Tora n'était pas méchante, et ne soupçonnait point le mal chez les autres. Elle se dit qu'en définitive, cet animal pouvait être sincère, et que ce serait bien heureux, s'il consentait à piler le riz à sa place. Après quelques hésitations:

– Me promets-tu de ne pas te sauver, si je te détache? demande-t-elle.

– Foi de blaireau, je te le jure! répond le perfide animal.

La trop confiante femme détache le blaireau et lui passe le pilon. La bête le saisit et, avant même que la pauvre vieille ait eu le temps de pousser un cri, il lui en assène sur le crâne un coup d'une telle violence, qu'elle tombe raide morte sur le plancher de la cuisine.

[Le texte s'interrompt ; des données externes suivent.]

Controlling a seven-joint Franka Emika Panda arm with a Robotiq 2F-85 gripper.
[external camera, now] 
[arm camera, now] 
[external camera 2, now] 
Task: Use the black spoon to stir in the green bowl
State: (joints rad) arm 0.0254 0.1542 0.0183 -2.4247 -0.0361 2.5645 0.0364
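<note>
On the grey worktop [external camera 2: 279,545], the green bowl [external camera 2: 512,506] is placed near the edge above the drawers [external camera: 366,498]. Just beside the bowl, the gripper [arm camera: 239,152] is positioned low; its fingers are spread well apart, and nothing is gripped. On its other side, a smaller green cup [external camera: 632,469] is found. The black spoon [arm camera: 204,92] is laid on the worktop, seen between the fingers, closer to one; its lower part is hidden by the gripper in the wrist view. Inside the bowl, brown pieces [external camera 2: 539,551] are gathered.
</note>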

Le blaireau ne perd pas de temps. Il prend un coutelas, découpe en morceaux le cadavre encore chaud de sa victime, empile ces morceaux dans la marmite qui lui était réservée à lui-même, et se met à la faire bouillir. Puis, il se métamorphose. Car chacun sait que le blaireau possède l'intéressante faculté de se métamorphoser quand il lui plaît.

Il prend donc l'apparence de la vieille Tora, se revêt de ses habits, s'assied sur la natte, et tout en attisant le feu, attend le retour du mari.

Gombéiji est bien loin de se douter de ce qui s'est passé pendant son absence. Il quitte son champ à la tombée de la nuit et revient à la cabane, se délectant à l'avance, à la pensée du plantureux repas qui l'attend.

Il trouve la fausse Tora, en train de faire bouillir la marmite:

– Tu l'as donc déjà tué? lui dit-il en rentrant.